## [What to produce]
Repeat exactly each line of the data provided below.

(Data entries)
***
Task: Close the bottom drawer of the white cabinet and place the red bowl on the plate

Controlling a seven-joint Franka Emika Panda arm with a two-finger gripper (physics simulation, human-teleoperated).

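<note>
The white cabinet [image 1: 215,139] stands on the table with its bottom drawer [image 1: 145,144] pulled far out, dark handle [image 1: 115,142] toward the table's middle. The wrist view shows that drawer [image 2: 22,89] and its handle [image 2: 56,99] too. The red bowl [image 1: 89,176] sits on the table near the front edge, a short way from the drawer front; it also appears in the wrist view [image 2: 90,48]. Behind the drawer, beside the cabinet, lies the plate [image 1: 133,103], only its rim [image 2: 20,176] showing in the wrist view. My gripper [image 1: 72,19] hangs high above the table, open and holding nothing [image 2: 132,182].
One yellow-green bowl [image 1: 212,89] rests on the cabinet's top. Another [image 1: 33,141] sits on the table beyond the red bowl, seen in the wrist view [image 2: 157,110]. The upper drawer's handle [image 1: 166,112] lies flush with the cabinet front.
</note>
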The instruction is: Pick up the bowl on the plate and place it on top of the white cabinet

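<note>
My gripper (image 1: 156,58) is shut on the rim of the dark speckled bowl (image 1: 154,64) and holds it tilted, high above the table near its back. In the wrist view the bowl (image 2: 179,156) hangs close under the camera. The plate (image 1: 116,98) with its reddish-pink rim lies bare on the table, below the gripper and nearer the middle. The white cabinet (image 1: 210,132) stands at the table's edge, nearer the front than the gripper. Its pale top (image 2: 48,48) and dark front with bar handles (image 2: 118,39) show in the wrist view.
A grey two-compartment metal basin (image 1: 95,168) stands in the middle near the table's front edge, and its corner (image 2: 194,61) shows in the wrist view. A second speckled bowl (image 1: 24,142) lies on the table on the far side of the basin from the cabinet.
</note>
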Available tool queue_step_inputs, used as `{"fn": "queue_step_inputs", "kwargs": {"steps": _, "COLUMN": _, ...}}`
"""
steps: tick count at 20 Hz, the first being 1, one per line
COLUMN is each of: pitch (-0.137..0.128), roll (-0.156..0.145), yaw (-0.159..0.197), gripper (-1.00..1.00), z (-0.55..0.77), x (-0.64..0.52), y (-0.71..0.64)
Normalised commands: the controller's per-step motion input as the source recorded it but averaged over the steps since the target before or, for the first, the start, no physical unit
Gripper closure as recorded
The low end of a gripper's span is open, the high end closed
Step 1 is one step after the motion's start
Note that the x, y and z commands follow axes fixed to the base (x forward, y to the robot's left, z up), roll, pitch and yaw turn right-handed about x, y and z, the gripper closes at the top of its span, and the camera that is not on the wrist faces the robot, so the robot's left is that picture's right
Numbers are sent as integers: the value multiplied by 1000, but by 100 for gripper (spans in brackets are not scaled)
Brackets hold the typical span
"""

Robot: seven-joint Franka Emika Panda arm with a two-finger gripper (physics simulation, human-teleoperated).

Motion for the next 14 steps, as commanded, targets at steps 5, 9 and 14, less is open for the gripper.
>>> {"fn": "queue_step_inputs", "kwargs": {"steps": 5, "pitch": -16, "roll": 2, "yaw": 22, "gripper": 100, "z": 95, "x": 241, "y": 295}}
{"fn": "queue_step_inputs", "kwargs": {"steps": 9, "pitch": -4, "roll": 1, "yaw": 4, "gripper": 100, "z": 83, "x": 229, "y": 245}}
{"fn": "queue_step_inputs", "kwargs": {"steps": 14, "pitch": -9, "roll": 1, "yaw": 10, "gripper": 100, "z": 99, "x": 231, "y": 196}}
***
## [Output of the exercise]
Task: Close the bottom drawer of the white cabinet and place the red bowl on the plate

Controlling a seven-joint Franka Emika Panda arm with a two-finger gripper (physics simulation, human-teleoperated).

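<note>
The white cabinet [image 1: 215,139] stands on the table with its bottom drawer [image 1: 145,144] pulled far out, dark handle [image 1: 115,142] toward the table's middle. The wrist view shows that drawer [image 2: 22,89] and its handle [image 2: 56,99] too. The red bowl [image 1: 89,176] sits on the table near the front edge, a short way from the drawer front; it also appears in the wrist view [image 2: 90,48]. Behind the drawer, beside the cabinet, lies the plate [image 1: 133,103], only its rim [image 2: 20,176] showing in the wrist view. My gripper [image 1: 72,19] hangs high above the table, open and holding nothing [image 2: 132,182].
One yellow-green bowl [image 1: 212,89] rests on the cabinet's top. Another [image 1: 33,141] sits on the table beyond the red bowl, seen in the wrist view [image 2: 157,110]. The upper drawer's handle [image 1: 166,112] lies flush with the cabinet front.
</note>
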The instruction is: Pick up the bowl on the plate and place it on top of the white cabinet

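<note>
My gripper (image 1: 156,58) is shut on the rim of the dark speckled bowl (image 1: 154,64) and holds it tilted, high above the table near its back. In the wrist view the bowl (image 2: 179,156) hangs close under the camera. The plate (image 1: 116,98) with its reddish-pink rim lies bare on the table, below the gripper and nearer the middle. The white cabinet (image 1: 210,132) stands at the table's edge, nearer the front than the gripper. Its pale top (image 2: 48,48) and dark front with bar handles (image 2: 118,39) show in the wrist view.
A grey two-compartment metal basin (image 1: 95,168) stands in the middle near the table's front edge, and its corner (image 2: 194,61) shows in the wrist view. A second speckled bowl (image 1: 24,142) lies on the table on the far side of the basin from the cabinet.
</note>
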Available tool queue_step_inputs, used as `{"fn": "queue_step_inputs", "kwargs": {"steps": _, "COLUMN": _, ...}}`
"""
steps: tick count at 20 Hz, the first being 1, one per line
COLUMN is each of: pitch (-0.137..0.128), roll (-0.156..0.145), yaw (-0.159..0.197), gripper (-1.00..1.00), z (-0.55..0.77), x (-0.64..0.52), y (-0.71..0.64)
Normalised commands: the controller's per-step motion input as the source recorded it but averaged over the steps since the target before or, for the first, the start, no physical unit
Gripper closure as recorded
The low end of a gripper's span is open, the high end closed
Step 1 is one step after the motion's start
Note that the x, y and z commands follow axes fixed to the base (x forward, y to the robot's left, z up), roll, pitch and yaw turn right-handed about x, y and z, the gripper closes at the top of its span, and the camera that is not on the wrist faces the robot, so the robot's left is that picture's right
Numbers are sent as integers: the value multiplied by 1000, but by 100 for gripper (spans in brackets are not scaled)
Brackets hold the typical span
"""

Robot: seven-joint Franka Emika Panda arm with a two-finger gripper (physics simulation, human-teleoperated).

Motion for the next 14 steps, as commanded, targets at steps 5, 9 and 14, less is open for the gripper.
>>> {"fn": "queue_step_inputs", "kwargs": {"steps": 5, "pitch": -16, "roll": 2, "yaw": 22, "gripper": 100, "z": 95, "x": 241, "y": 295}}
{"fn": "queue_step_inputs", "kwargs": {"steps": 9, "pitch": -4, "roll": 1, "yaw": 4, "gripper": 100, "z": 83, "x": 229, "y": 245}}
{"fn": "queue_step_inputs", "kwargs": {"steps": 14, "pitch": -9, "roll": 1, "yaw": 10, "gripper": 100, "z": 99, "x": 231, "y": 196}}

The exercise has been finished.